A sign on the door said the building was open to the public. We entered the lobby, set up a microphone and improvised some denunciations, then decided to leave when we overheard the security guard calling the police. Outside a picket formed. ‘They’re crooks! They’re crooks! They cooked their fucking books!’ everyone shouted. A man in a suit caught my eye as he dodged the line to get inside. ‘And they taste good too,’ he said, licking his lips.
We headed off to J.P. Morgan Chase, where five Strike Debt organisers had just been arrested after reading an open letter to Jamie Dimon in the lobby. We converged with other groups outside the building and stepped out into the intersection, blocking the traffic. Banners were rolled out, kazoos blared, and protesters danced in front of a giant NYPD bus. After a few minutes, the revellers moved on, leaving a trail of red confetti. Then mayhem broke out all around the financial district: women carrying ‘Bust up the Banks’ signs tossed bras at a Bank of America; four people in wheelchairs held an intersection, physicians wearing white coats, arms linked in a circle, held another (both groups went to jail); nine wily students from Vermont circumvented the police checkpoints by being clean cut, white and showing their Middlebury IDs; one band of pranksters arranged doughnuts and milk on a table as tribute: ‘NYPD thank you for shutting down Wall Street.’
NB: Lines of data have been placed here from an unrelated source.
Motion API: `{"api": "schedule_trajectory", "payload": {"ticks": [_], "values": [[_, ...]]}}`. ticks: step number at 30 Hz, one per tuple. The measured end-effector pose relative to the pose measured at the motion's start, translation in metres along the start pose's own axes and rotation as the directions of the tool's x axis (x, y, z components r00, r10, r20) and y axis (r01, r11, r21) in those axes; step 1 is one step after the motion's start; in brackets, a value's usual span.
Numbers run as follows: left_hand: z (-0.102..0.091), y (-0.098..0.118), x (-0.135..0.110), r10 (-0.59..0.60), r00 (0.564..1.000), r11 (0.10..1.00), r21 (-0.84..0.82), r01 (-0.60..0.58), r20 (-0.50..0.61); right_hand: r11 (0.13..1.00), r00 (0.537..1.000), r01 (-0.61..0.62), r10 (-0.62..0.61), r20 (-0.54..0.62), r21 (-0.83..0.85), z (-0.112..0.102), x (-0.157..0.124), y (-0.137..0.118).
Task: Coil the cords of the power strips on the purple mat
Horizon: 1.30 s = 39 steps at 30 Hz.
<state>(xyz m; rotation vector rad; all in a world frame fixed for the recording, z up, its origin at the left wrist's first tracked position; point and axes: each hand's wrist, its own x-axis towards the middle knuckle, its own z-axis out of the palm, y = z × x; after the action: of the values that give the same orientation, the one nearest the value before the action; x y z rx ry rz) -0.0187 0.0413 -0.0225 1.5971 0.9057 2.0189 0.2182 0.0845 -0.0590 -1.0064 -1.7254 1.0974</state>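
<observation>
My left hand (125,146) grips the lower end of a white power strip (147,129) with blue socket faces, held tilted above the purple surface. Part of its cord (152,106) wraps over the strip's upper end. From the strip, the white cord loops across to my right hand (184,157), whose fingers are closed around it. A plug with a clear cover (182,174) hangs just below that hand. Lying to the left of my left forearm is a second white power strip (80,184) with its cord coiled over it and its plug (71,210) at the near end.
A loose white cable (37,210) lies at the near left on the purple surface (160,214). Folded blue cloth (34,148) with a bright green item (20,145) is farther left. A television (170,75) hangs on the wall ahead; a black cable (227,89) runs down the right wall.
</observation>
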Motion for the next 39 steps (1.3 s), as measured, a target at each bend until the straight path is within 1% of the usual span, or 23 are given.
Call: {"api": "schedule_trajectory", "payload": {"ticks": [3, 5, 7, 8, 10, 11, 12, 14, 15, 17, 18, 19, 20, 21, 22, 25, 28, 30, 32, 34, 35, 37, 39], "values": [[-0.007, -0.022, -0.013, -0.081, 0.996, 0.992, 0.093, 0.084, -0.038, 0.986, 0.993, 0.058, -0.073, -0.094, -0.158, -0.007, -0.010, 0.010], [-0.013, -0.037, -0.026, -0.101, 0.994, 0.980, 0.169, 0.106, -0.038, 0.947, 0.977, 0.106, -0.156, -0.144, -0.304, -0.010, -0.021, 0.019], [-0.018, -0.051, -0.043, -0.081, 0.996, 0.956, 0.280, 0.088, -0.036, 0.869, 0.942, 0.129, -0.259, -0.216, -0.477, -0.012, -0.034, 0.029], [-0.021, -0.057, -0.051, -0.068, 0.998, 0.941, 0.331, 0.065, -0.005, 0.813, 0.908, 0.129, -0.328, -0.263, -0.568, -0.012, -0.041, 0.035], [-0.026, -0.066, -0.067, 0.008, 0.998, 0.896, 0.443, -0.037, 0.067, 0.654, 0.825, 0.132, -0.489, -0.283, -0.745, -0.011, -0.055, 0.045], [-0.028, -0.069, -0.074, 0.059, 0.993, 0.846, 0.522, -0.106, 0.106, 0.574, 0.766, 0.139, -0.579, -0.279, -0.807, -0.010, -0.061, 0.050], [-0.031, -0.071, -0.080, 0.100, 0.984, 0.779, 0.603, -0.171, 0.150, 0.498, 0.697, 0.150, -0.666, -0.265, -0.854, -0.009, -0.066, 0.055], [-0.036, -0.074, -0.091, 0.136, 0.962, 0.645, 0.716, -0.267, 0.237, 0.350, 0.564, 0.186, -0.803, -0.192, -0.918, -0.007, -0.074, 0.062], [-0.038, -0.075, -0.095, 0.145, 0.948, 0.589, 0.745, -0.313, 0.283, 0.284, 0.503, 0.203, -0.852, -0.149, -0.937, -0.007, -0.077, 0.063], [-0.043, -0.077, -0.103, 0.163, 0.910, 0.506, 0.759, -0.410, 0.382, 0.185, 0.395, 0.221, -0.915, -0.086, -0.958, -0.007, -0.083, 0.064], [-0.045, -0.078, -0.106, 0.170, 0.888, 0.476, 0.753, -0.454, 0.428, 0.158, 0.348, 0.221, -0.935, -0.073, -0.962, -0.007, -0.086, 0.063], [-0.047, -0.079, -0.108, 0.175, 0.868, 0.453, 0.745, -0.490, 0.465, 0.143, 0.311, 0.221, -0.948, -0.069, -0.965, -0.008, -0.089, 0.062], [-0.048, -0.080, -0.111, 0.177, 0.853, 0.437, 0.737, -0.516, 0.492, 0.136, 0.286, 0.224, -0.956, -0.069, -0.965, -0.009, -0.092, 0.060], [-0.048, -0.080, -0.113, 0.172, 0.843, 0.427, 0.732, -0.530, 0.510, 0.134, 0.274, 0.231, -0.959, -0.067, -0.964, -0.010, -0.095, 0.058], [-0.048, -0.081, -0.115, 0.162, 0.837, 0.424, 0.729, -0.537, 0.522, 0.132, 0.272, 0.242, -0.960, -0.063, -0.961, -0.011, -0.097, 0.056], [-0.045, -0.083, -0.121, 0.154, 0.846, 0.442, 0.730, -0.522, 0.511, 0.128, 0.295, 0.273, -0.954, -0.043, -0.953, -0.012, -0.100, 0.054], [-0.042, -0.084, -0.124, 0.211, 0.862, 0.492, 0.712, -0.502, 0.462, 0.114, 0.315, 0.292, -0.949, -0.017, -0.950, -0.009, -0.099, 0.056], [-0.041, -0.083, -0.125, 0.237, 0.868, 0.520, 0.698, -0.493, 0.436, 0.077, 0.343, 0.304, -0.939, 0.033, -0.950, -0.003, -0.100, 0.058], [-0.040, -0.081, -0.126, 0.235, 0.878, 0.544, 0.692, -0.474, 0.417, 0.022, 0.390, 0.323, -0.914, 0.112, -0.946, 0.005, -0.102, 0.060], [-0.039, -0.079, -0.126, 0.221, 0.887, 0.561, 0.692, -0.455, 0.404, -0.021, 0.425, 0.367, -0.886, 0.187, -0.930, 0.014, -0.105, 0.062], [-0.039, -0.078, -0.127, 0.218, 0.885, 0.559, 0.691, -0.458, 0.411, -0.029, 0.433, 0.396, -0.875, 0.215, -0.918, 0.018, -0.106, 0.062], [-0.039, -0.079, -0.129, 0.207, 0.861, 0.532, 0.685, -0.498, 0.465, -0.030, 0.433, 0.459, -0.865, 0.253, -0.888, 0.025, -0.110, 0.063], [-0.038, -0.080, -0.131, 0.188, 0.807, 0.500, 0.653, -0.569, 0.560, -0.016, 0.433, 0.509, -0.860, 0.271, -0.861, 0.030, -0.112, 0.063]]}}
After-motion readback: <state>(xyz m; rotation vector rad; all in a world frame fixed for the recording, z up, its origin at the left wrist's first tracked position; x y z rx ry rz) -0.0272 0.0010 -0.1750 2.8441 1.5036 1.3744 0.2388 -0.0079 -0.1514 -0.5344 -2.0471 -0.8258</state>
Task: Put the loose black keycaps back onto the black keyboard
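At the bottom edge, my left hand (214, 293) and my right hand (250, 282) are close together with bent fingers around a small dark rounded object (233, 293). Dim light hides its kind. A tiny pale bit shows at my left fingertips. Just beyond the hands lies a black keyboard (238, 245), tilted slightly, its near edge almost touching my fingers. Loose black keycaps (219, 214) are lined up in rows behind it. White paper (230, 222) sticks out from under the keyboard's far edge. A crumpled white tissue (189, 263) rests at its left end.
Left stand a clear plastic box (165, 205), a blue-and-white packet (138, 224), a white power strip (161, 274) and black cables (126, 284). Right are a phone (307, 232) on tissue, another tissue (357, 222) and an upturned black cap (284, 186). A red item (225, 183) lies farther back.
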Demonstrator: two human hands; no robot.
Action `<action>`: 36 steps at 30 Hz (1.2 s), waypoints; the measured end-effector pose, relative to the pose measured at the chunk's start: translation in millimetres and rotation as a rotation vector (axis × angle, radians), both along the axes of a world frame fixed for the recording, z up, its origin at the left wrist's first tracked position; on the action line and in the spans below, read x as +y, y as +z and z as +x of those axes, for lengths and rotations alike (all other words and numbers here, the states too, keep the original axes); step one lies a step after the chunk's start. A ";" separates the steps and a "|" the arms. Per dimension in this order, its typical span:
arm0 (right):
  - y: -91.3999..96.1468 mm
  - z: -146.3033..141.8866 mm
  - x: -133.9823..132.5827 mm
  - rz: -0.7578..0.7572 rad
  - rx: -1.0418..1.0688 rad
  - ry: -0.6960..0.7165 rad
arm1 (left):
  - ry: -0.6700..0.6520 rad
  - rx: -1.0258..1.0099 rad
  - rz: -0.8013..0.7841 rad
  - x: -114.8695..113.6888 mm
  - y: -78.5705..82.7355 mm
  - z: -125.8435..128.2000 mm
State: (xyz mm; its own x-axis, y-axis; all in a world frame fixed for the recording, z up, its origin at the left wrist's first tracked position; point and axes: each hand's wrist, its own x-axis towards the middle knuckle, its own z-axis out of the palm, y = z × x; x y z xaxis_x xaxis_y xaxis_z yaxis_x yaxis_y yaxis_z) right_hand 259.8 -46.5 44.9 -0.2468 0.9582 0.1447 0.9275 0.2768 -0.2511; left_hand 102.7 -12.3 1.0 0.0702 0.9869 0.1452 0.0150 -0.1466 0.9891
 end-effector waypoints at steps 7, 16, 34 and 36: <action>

I collected some volunteers to carry props that the police barricades had prevented from being delivered in the morning. A friend had been circling the area in a rental truck, trying to find a spot to drop off nine giant foam blocks, replicas of the police department’s ubiquitous concrete barriers emblazoned with OWS on one side and ‘protecting the people from the powerful’ on the other. We built a giant wall at the entrance to Bowling Green and let it be used for photo-ops. Then we got word that our comrades needed the blocks, so we hauled them north and then west to the appointed meeting place. We waited in a ditch by the West Side Highway for a signal, but it never came. Our friends, we later learned, were being detained by the police down the street and our path to them was closed. Though we weren’t doing much, two brawny undercover cops sat nearby filming us, until some members of the Mutant Legal team called them out and chased them away. New York City cops may be the only people besides dedicated activists who know that Occupy isn’t dead.